◆ WORK ITEM: Extract from the entries below, exactly as given, only the lines from the line containing "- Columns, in" to the line containing "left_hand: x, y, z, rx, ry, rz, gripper", both lines included.

[EXCERPTED RECORDS — start]

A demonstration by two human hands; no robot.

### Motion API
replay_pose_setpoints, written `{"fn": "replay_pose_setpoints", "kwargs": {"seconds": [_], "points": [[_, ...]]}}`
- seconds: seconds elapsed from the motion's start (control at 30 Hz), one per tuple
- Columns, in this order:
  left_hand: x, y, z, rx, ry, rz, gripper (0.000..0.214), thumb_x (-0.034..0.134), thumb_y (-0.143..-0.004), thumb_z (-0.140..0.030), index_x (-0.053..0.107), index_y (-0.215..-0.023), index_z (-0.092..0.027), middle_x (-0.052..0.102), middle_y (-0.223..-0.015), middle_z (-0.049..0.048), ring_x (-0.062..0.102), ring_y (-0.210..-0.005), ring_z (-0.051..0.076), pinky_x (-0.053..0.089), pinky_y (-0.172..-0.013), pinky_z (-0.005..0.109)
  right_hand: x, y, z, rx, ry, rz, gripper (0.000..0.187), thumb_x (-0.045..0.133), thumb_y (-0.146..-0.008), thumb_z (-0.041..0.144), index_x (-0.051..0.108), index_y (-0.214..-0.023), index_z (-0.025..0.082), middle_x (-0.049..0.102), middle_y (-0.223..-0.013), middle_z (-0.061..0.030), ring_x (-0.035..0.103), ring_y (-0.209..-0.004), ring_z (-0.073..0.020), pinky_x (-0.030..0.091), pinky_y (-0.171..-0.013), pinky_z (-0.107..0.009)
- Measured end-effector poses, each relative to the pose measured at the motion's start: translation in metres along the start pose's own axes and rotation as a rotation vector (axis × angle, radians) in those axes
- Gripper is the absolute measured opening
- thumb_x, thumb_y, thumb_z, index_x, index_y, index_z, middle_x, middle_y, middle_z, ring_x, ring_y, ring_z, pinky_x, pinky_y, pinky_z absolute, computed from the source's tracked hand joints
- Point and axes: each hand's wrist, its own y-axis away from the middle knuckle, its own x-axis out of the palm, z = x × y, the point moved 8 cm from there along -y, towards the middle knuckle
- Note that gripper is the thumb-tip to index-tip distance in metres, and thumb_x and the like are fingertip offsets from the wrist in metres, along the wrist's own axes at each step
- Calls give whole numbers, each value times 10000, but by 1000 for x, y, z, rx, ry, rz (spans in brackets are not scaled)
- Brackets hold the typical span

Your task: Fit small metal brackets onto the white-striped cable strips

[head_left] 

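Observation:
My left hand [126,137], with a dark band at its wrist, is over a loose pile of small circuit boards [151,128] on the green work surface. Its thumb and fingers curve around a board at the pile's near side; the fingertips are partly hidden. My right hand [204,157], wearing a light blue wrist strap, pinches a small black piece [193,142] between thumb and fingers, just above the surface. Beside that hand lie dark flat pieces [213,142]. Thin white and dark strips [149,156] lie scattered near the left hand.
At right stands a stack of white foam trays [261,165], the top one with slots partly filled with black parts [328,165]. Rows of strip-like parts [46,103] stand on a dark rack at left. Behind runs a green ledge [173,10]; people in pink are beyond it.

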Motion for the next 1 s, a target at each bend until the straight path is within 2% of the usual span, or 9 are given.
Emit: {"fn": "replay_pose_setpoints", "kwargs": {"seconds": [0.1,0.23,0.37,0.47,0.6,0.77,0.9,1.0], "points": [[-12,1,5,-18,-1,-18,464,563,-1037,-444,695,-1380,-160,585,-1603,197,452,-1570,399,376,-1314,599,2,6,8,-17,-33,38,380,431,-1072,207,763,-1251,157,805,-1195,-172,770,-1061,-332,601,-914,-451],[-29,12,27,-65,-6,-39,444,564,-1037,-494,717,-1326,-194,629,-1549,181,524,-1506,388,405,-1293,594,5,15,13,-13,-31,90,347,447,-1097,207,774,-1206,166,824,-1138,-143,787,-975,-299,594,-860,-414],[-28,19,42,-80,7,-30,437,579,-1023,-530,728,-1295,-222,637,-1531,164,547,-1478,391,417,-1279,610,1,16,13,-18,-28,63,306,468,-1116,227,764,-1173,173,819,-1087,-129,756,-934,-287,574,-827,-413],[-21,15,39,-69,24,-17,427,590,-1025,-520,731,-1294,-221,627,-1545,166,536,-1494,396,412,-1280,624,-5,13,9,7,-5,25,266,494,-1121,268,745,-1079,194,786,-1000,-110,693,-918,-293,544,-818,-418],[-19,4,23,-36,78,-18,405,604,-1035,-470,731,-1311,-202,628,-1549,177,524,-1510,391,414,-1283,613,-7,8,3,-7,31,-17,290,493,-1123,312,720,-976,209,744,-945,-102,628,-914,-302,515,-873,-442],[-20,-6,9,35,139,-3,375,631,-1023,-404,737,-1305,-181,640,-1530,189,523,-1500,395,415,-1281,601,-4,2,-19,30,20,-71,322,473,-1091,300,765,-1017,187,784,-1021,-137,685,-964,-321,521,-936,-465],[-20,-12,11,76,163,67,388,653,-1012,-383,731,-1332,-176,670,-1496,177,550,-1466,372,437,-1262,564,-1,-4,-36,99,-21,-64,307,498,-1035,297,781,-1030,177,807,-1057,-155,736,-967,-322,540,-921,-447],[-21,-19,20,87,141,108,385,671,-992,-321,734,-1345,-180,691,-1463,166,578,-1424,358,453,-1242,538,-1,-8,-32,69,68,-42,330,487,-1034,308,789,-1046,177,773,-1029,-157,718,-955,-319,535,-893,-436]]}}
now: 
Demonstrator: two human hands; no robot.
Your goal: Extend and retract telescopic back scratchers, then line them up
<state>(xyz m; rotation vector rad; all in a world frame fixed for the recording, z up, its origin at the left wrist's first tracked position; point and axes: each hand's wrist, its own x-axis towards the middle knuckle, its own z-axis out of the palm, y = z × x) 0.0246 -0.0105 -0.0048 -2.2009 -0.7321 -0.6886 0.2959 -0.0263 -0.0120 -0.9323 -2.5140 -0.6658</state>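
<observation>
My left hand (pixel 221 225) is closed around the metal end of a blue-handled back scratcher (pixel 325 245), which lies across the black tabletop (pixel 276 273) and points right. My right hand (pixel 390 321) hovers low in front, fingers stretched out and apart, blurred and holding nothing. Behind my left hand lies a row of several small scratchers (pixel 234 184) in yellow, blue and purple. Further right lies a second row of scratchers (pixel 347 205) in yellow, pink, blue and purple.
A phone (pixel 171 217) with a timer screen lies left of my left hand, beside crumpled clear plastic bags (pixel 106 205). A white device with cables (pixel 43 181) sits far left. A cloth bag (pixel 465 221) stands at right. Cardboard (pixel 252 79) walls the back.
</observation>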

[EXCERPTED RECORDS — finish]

◆ RESULT FOR THIS EXERCISE:
- Columns, in this order:
  left_hand: x, y, z, rx, ry, rz, gripper (0.000..0.214), thumb_x (-0.034..0.134), thumb_y (-0.143..-0.004), thumb_z (-0.140..0.030), index_x (-0.053..0.107), index_y (-0.215..-0.023), index_z (-0.092..0.027), middle_x (-0.052..0.102), middle_y (-0.223..-0.015), middle_z (-0.049..0.048), ring_x (-0.062..0.102), ring_y (-0.210..-0.005), ring_z (-0.051..0.076), pinky_x (-0.053..0.089), pinky_y (-0.172..-0.013), pinky_z (-0.005..0.109)

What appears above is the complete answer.